The Application Security Engineer will be in charge of assessing the security of different types of applications developed by Schlumberger teams or acquired from 3rd party vendors. Work with company development teams or vendors to detect, prioritize and remediate security flaws within the applications. Collaborate with IT and the business to identify and implement appropriate software development related security controls. Strives to develop a security-oriented mindset throughout the application development cycle from concept phase through testing and implementation. The engineer will be required to analyse various data security, authentication/authorization, encryption, application level security and auditing requirements and recommend security mitigations and solutions that integrate with the business.

Key responsibilities

• Perform application security assessment for web, mobile, cloud, thick client and IoT applications
• Perform different types of application security assessments as needed; this involves application penetration testing, network penetration testing, attack surface evaluation, threat modelling and security design reviews
• Perform web services (APIs) penetration testing and analyse communications between client and servers
• Check separation of duties and access controls, review accounts management and check SSL certificates
• Perform risk analysis and define prevention and mitigation controls for application vulnerabilities
• Explain all vulnerabilities and weaknesses in the OWASP Top 10, WASC TCv2, and CWE 25 to application development teams or application vendor, and discuss effective defensive techniques
• Provide mitigation strategies for applications from infrastructure, architecture and secure coding perspectives.
• Utilize application security scanning tools, interpret reports and validate identified vulnerabilities and associated risks
• Manage application security assessment requests from multiple locations, plan and prioritize testing activities
• Collaborate with development teams across multiple locations to prioritize and remediate vulnerabilities throughout the application lifecycle
• Work with development teams and IT staff to review application code and configuration for possible security risks

Essential qualifications

• Bachelors or Masters Degree (IT, Computer Science, Cybersecurity, Telecommunications, Engineering, etc.) or equivalent experience
• 5-7 years experience in application security assessment
• Applicants must be fluent in English and Hindi.
• Knowledge of scripting languages such as Java, JavaScript, Perl, Ruby, Python, PHP, Groovy, Bash.
• Experience with open-source technologies and cloud services
• Strong experience with Linux-based infrastructures and cloud infrastructures: Linux/Unix administration, and AWS/GCP/Azure.
• Work with CI and CD tools, and source control such as GIT and Azure DevOps
• Offer technical support where needed such as developing software for our back-end systems, building infrastructure for QA Automation
• Experience in using Docker containers or deploying apps using Kubernetes
• Some experience with Application Security/DevSecOps/Secure code practices
• Adaptable and willing to learn new technologies, keeps abreast of key developments in relevant technologies

Schlumberger is the world's leading provider of technology for reservoir characterization, drilling, production, and processing to the oil and gas industry.
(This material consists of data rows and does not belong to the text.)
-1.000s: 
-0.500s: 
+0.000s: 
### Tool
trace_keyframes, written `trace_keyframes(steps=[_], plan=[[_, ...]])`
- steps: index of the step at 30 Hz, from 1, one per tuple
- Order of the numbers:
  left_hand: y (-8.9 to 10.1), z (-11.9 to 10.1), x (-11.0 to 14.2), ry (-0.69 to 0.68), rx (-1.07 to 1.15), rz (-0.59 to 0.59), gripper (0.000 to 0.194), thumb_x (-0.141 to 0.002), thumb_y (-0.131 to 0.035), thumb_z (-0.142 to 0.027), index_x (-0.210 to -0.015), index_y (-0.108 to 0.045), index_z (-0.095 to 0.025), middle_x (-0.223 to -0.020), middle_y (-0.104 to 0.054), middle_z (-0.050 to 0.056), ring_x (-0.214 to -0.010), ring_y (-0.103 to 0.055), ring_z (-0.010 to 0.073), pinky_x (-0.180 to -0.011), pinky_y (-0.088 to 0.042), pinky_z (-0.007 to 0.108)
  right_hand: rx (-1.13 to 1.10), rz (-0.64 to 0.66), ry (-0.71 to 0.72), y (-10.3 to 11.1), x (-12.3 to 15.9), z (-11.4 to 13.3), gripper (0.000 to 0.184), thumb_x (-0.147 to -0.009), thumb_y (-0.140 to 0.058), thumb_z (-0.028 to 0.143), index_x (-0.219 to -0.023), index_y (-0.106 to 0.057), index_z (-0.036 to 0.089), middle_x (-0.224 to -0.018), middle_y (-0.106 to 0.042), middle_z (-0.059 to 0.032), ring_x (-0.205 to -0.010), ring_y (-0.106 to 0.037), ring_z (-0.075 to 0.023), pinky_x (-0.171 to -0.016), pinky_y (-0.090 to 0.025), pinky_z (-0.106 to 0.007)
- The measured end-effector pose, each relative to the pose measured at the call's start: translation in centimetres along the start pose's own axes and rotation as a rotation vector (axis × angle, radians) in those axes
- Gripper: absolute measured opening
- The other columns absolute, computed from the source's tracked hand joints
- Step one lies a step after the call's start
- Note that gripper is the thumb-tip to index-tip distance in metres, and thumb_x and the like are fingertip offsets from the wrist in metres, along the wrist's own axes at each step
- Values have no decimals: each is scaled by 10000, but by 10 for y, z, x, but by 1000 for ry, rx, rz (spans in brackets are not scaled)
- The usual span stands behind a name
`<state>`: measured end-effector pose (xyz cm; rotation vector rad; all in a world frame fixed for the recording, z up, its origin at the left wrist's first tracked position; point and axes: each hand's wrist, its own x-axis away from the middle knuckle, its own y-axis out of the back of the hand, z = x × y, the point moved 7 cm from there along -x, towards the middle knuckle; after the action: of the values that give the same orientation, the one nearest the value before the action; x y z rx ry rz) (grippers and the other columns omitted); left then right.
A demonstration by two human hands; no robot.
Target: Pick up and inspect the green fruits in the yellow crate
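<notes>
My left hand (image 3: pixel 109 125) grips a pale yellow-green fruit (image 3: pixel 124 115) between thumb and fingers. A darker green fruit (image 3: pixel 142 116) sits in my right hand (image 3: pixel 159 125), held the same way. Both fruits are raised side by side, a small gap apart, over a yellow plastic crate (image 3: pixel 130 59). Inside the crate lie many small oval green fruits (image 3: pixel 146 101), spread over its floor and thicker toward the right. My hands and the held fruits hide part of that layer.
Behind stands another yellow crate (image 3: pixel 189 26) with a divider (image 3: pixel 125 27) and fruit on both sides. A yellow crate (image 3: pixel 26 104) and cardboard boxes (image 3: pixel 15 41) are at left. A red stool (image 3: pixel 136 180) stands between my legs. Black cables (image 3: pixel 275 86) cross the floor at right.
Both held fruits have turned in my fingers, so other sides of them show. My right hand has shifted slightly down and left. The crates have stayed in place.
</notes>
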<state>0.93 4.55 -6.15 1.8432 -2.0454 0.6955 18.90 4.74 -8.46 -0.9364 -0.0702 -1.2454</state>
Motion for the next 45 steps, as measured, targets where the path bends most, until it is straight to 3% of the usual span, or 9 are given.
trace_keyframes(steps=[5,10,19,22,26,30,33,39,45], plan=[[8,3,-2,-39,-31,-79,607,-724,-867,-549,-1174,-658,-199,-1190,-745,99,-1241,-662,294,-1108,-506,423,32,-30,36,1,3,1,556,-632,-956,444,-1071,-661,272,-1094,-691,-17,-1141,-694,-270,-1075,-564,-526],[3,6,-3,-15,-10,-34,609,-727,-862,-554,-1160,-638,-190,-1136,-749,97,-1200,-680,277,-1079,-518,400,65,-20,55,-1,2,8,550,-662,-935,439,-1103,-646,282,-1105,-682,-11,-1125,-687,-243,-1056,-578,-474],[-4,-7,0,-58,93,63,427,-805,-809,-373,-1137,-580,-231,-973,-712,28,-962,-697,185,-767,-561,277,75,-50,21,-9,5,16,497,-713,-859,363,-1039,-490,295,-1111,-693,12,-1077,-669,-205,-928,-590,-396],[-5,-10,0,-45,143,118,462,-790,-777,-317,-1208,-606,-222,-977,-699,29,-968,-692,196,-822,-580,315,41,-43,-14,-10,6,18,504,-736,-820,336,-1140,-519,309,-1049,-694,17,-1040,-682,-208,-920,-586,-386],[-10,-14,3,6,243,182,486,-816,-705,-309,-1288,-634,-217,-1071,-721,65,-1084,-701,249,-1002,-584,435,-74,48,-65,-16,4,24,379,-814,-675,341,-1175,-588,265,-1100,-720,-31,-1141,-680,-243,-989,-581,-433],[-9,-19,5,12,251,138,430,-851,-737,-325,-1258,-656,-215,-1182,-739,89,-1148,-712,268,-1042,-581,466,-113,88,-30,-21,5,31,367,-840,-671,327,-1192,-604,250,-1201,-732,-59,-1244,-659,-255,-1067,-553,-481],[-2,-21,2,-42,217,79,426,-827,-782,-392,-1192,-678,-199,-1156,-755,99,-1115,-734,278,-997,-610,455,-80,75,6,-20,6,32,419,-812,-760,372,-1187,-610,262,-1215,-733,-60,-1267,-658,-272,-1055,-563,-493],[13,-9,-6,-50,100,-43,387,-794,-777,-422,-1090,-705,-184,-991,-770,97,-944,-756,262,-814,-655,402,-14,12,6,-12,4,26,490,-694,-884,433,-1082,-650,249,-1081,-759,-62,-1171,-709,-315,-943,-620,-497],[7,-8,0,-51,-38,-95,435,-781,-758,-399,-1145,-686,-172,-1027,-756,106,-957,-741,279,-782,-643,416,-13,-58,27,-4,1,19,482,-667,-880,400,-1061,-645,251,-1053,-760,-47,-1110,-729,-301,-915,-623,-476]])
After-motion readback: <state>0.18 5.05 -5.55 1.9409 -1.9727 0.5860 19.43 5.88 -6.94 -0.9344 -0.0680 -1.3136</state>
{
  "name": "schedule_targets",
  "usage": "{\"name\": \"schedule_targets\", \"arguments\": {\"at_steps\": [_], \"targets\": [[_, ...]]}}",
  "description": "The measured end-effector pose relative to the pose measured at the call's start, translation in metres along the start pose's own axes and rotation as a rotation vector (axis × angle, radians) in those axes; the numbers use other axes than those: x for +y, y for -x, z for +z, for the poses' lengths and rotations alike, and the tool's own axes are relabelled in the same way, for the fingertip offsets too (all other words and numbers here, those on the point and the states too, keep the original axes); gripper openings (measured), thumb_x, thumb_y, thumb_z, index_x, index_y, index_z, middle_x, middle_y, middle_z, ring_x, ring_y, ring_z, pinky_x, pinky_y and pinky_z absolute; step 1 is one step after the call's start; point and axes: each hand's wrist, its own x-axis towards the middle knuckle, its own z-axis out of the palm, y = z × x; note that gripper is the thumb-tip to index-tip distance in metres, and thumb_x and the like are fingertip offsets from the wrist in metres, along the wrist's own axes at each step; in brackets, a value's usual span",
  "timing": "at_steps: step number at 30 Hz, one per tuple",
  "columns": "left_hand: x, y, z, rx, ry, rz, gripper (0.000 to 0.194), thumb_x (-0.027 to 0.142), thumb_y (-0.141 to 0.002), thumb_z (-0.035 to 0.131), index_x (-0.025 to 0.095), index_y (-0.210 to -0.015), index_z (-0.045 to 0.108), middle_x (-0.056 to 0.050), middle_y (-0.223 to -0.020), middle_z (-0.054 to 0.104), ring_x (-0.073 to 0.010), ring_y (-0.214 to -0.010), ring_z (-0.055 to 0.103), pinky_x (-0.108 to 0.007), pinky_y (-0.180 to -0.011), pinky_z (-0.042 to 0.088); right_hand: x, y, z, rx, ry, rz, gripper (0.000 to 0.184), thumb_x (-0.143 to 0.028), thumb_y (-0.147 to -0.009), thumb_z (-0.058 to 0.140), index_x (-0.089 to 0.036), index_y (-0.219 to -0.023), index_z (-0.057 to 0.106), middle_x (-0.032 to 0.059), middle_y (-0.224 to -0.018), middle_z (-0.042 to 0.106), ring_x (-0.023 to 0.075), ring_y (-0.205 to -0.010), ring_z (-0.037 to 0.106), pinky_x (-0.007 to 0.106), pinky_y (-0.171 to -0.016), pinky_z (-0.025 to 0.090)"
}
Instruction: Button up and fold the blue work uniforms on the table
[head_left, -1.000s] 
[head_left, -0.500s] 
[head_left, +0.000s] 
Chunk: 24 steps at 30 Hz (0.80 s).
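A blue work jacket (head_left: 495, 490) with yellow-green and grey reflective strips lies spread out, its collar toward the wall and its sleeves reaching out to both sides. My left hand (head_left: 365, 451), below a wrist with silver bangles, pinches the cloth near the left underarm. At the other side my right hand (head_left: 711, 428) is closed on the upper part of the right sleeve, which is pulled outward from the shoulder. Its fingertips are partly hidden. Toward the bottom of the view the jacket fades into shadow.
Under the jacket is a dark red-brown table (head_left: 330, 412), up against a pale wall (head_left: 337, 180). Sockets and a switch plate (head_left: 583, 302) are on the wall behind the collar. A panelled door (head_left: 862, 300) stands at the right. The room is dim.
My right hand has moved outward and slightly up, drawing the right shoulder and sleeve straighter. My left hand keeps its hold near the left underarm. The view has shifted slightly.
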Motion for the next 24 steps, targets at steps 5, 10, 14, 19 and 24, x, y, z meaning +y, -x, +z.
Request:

We have more than 20 years of experience in delivering world-class service to our customers through integrated projects. These projects range from basic service coordination through to complete development and abandonment of fields. To meet the growing needs of our business we are encouraging applications from experienced professionals who share our passion for delivering excellence in all aspects of project delivery.

Schlumberger is an equal employment opportunity employer. Qualified applicants are considered without regard to race, color, religion, sex, sexual orientation, gender identity, national origin, age, disability, status as a protected veteran or other characteristics protected by law.